**Task directions**: A stretch of the entries below is to be set down exactly, running from the line with "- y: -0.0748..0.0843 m" through the line with "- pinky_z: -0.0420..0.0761", both included, and no other line.

(Data items)
---+---

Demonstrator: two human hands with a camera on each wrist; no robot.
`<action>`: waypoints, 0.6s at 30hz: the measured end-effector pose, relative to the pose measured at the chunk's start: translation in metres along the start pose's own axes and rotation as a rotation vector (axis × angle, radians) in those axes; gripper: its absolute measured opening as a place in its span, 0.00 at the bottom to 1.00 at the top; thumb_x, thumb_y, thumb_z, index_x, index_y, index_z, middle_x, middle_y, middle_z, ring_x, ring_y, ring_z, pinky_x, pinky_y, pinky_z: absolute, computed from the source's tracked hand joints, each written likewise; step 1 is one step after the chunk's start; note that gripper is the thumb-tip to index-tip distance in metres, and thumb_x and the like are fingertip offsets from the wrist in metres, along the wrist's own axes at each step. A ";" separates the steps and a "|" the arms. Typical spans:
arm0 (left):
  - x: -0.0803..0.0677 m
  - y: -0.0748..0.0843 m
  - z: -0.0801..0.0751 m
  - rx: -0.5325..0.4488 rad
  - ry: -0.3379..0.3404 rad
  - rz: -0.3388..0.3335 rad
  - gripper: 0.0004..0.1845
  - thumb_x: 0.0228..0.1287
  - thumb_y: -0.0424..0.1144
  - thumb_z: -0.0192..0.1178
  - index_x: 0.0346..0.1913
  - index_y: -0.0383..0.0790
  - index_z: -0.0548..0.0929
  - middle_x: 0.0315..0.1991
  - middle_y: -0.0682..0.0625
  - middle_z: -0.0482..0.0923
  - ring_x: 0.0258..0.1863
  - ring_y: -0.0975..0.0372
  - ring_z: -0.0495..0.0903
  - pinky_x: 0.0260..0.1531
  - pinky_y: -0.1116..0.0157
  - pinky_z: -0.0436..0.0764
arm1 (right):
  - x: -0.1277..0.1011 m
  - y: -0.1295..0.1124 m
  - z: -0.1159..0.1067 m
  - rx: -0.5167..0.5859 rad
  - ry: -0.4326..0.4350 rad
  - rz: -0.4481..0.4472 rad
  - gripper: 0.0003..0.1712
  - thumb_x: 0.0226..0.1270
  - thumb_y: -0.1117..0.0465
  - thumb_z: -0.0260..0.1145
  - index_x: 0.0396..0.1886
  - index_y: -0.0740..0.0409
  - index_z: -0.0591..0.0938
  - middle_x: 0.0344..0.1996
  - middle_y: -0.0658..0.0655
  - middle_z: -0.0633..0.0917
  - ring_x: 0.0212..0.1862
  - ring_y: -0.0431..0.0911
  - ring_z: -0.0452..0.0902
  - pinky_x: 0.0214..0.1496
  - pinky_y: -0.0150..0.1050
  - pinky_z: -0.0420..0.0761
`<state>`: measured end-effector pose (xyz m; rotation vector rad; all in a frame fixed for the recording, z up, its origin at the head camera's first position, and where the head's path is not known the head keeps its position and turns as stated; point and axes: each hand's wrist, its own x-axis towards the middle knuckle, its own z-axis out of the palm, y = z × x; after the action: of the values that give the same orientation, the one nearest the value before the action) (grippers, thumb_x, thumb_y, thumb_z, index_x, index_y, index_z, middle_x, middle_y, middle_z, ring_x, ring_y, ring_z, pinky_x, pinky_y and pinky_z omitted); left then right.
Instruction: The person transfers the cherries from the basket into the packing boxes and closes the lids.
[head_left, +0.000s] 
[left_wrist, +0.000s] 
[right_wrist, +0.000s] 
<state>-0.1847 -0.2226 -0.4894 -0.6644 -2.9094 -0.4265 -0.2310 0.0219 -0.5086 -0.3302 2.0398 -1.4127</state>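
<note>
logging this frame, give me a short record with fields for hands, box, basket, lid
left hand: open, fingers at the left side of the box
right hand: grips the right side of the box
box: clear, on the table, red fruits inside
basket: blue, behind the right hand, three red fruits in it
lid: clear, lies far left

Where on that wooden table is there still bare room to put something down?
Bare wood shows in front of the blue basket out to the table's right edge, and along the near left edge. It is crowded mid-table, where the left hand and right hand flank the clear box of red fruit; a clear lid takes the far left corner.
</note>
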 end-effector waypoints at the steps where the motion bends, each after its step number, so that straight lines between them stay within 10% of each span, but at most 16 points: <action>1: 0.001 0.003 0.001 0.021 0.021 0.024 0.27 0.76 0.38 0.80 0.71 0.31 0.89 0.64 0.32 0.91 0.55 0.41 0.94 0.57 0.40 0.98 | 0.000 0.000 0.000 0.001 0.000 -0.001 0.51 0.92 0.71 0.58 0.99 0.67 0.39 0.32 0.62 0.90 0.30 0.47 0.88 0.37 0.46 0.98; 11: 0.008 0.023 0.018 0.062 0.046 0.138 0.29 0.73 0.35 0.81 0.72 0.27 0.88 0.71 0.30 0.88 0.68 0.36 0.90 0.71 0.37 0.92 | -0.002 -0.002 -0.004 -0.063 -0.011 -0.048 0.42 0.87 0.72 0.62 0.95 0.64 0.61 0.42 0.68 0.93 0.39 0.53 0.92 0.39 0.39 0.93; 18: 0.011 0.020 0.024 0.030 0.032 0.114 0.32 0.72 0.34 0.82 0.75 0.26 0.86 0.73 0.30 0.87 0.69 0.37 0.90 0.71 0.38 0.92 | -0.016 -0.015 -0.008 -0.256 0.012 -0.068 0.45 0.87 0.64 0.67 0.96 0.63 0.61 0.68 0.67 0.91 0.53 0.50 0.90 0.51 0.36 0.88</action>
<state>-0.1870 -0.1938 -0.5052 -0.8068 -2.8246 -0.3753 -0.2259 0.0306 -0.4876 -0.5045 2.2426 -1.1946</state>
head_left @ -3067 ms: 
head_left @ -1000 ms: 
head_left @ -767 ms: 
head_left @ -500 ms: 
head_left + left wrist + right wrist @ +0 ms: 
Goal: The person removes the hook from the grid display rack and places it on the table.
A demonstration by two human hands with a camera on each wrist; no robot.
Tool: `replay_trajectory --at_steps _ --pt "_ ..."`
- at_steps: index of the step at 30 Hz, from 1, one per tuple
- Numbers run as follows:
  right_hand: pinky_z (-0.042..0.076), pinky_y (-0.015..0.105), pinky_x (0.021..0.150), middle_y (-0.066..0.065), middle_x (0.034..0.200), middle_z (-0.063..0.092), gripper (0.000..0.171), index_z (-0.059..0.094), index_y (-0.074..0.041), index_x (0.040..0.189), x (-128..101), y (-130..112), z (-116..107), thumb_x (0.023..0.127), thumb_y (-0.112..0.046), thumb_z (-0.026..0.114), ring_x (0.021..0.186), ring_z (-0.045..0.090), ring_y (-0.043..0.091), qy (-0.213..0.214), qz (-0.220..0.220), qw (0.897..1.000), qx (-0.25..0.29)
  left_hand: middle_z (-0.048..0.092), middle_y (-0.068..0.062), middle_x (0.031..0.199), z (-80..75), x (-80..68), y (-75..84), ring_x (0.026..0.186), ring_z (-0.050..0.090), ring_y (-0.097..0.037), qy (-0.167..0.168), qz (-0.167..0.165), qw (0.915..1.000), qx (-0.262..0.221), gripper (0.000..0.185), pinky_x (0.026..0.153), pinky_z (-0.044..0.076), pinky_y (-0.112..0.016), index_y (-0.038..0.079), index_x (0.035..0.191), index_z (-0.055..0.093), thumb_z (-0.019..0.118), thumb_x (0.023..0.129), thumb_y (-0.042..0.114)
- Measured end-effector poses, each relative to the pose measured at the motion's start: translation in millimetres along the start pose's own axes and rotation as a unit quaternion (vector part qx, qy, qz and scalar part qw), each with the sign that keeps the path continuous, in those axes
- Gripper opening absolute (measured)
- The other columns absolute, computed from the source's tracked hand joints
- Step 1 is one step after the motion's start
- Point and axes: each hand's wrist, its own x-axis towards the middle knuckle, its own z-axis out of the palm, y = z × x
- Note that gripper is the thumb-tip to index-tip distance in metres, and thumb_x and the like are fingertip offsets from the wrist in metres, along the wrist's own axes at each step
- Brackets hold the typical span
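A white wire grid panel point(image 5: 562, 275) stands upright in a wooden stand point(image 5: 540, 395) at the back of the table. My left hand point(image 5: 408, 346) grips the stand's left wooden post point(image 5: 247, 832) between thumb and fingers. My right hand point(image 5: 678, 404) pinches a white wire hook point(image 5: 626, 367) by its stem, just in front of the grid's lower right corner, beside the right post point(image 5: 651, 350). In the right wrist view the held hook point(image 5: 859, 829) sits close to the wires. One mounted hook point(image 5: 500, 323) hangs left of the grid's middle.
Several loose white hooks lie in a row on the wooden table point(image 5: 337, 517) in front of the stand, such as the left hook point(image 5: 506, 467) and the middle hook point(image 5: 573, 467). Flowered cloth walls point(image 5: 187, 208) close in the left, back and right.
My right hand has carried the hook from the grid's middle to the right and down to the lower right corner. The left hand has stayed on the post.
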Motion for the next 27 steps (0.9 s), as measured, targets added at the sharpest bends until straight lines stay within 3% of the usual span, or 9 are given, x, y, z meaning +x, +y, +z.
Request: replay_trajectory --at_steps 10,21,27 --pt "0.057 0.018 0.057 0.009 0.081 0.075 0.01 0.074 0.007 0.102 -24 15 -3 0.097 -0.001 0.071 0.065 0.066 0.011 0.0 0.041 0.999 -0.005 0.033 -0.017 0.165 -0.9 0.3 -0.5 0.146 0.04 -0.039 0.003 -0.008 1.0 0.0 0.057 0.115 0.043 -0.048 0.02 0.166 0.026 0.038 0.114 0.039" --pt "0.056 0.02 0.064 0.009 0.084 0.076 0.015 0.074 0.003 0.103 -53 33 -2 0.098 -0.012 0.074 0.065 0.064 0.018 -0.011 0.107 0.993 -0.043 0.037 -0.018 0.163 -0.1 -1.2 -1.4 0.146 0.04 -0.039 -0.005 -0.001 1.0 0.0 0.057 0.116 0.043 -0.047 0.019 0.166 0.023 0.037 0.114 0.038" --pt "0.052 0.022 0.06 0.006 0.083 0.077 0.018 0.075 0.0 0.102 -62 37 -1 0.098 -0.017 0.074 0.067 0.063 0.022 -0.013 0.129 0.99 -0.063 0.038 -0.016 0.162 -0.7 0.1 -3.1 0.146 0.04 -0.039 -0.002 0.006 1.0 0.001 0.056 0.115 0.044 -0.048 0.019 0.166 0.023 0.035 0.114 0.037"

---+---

**Expected answer**:
  - y: -0.0748..0.0843 m
  - z: -0.0801..0.0751 m
  - rx: -0.5325..0.4488 rad
  - ry: -0.3379..0.3404 rad
  - rz: -0.3388..0.3335 rad
  - gripper: 0.0004..0.1845
  - thumb_x: 0.0228..0.1287
  - thumb_y: -0.0424..0.1144
  - thumb_z: -0.0192..0.1178
  - index_x: 0.0346..0.1913
  - index_y: -0.0383..0.0790
  - index_z: -0.0548..0.0929
  - middle_x: 0.0315..0.1991
  - middle_y: -0.0682..0.0625
  - middle_z: -0.0482..0.0923
  - ring_x: 0.0258..0.1863
  - ring_y: -0.0975..0.0372
  - ring_z: -0.0495..0.0903
  - pinky_x: 0.0260..0.1531
  - pinky_y: -0.1116..0.0157
  - pinky_z: -0.0436..0.0764
arm1 (right):
  - x: -0.1277..0.1011 m
  - y: -0.1295..0.1124 m
  - z: -0.1159..0.1067 m
  - rx: -0.5167..0.5859 rad
  - ry: -0.4326..0.4350 rad
  - rz: -0.4481..0.4472 rad
  - gripper: 0.0003..0.1712
  - thumb_x: 0.0226..0.1270
  - thumb_y: -0.1117..0.0465
  - thumb_z: -0.0260..0.1145
  - index_x: 0.0396..0.1886
  - index_y: -0.0740..0.0409
  - index_z: -0.0591..0.0938
  - middle_x: 0.0344..0.1996
  - middle_y: -0.0658..0.0655
  - middle_z: -0.0633..0.0917
  - ring_x: 0.0212..0.1862
  - ring_y: -0.0431..0.0911
  - ring_z: -0.0452..0.0902
  - pinky_x: 0.0214..0.1496
  - pinky_y: -0.0150..0.1050
  - pinky_z: -0.0420..0.0761

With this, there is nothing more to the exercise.